La experiencia personal de Holmes permite inferir algunas lecciones institucionales sobre el uso de mecanismos de emergencia o excepción en contextos de constitucionalismo transicional. Una de las más importantes es que instrumentos, como el estado de conmoción interior, siempre están disponibles para tomar decisiones rápidas y (aparentemente) efectivas. Sin embargo, las medidas excepcionales carecen de idoneidad cuando se trata de resolver desacuerdos sociales profundos o cuando el objetivo perseguido no es poner remedio a una situación concreta, sino tomar una decisión estructural con cierta vocación de perdurabilidad.

 

En segundo lugar, es importante evitar las reacciones viscerales (como las denomina Holmes), porque estas son un mal sustituto de las reacciones estratégicas. Las primeras se basan en un supuesto falso, según el cual, cada coyuntura parece una emergencia y, como tal, cada una de estas requiere una reacción instantánea. Las reacciones viscerales suelen realizarse incumpliendo o forzando los requisitos constitucionales de los estados de emergencia, aparejan consecuencias perjudiciales en el corto y largo plazo y tienen visos de constitucionalismo abusivo o autoritario.
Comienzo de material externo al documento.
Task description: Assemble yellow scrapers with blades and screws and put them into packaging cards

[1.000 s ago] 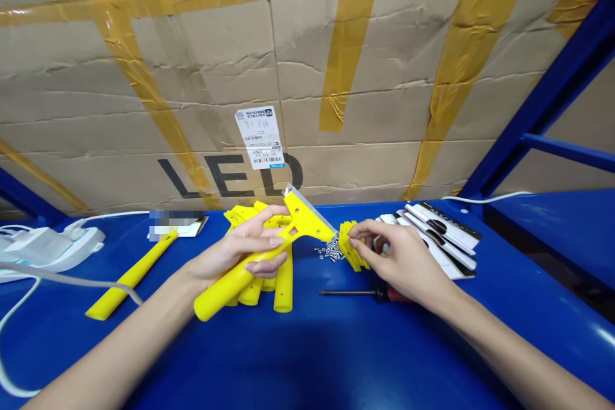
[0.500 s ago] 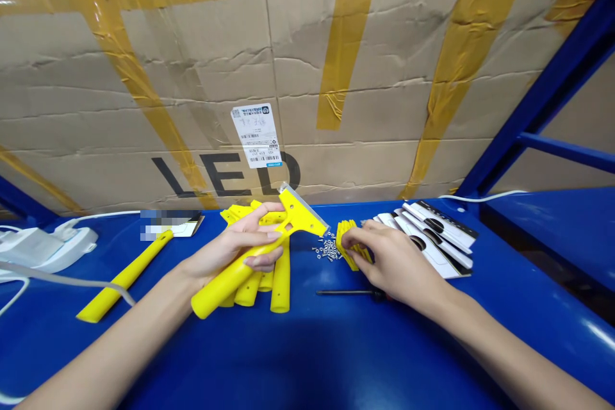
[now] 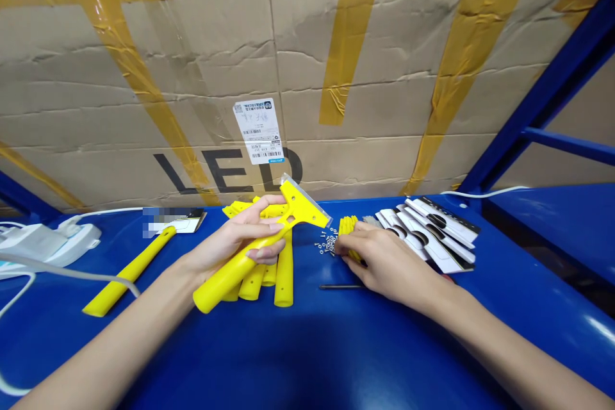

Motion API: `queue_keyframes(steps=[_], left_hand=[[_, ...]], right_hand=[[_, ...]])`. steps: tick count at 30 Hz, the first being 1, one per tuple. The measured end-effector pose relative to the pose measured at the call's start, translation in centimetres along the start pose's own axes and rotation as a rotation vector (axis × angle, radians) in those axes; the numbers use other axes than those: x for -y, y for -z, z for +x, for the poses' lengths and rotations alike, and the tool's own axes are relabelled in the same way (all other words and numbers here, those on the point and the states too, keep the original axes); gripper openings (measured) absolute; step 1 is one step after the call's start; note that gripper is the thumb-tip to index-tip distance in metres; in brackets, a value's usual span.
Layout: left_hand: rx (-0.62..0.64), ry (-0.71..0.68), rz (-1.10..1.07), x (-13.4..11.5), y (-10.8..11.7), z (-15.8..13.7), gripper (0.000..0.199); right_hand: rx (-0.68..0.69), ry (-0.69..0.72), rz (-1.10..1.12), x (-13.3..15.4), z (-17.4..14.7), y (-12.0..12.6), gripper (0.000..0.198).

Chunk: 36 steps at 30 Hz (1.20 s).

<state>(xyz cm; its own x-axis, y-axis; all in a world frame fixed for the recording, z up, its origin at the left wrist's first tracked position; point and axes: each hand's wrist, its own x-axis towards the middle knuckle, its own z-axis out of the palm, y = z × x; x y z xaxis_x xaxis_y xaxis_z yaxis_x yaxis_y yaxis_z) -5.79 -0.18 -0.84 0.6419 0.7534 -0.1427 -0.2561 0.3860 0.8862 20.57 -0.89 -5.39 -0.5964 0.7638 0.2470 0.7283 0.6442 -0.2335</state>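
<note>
My left hand (image 3: 247,234) is closed around the handle of a yellow scraper (image 3: 230,275), its wide head tilted up to the right with a blade along the far edge. My right hand (image 3: 384,253) has its fingertips pinched together at the small loose screws and nuts (image 3: 330,240); what they hold, if anything, is hidden. Beside those fingers stands a bunch of small yellow plastic pieces (image 3: 346,225), partly covered by the hand. Below the hand lies a screwdriver (image 3: 341,286), its handle mostly hidden. Several more yellow scraper handles (image 3: 284,275) lie under my left hand.
White-and-black cards (image 3: 437,237) are fanned out on the right. To the left are another yellow handle (image 3: 129,272), a card (image 3: 185,224) and a white power strip (image 3: 72,246) with cables. A taped cardboard box (image 3: 307,77) walls off the back of the blue surface (image 3: 307,359).
My right hand has shifted left and slightly down, from the yellow pieces to the screws. My left hand still holds the scraper in nearly the same place.
</note>
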Motion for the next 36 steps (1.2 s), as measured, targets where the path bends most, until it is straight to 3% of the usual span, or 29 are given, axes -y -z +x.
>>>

Por el contrario, ante cada coyuntura aparentemente grave es importante preguntarse primero si esta es el resultado de un desacuerdo social profundo que, en lugar de reacciones particulares, exige una decisión de fondo (reacción estratégica) basada en la consideración de todos los intereses involucrados y en un proceso sosegado de deliberación.

 

En tercer lugar, desde luego que, en contextos de constitucionalismo transicional, puede ser necesario acudir a estados de emergencia. Ahora bien, quizá tal apelación a la excepcionalidad resulte adecuada cuando se trata de impulsar o avanzar la transición y no cuando el objetivo es frenar o retroceder las etapas de ese proceso. Si esto último ocurre, de nuevo, será la Corte Constitucional la garante de la transición. Esto llevará al tribunal a actuar para consolidar los avances logrados por los demás poderes del Estado y a protegerlos frente a la regresión.

 

En cuarto lugar, cuando existen momentos de inestabilidad institucional (por ejemplo, renuncia de altos funcionarios), quizá es mejor adoptar decisiones que den pausa, estabilidad y control en lugar de decisiones que profundicen la excepcionalidad, la angustia social y la desestabilización de los poderes públicos. Por ejemplo, decretar un estado de conmoción interior, en momentos en los cuales existe profunda desconfianza de los guerrilleros desmovilizados sobre el (in)cumplimiento de los acuerdos firmados con el Gobierno, daría la razón a quienes se van del proceso, porque desconfían de la voluntad de paz del actual Gobierno para dejar allí solo a los pocos que mantengan una fe irresoluta en las instituciones de la transición.

 

Además, el uso reiterado de algunas potestades presidenciales, como los estados de excepción, el veto a las leyes (objeciones) o la legislación por la vía de decreto, puede llevar a pensar que hay una consolidación de un uso abusivo de ese tipo de mecanismos, a la banalización de los mecanismos de emergencia y a crear una presunción (de la cual el legislador y la Corte Constitucional deben tomar nota) de que estos son usados fuera del marco constitucional.

 

Por último, quizá el constitucionalismo transicional colombiano necesita enfrentar el hecho duro de que perdura un profundo desacuerdo social que no ha sido resuelto y que tiene que ver con la refrendación social del Acuerdo de Paz, el futuro de los arreglos hechos con la guerrilla y la mejor forma de avanzar la transición. Parece bastante como para resolverlo en noventa días mediante unos cuantos decretos.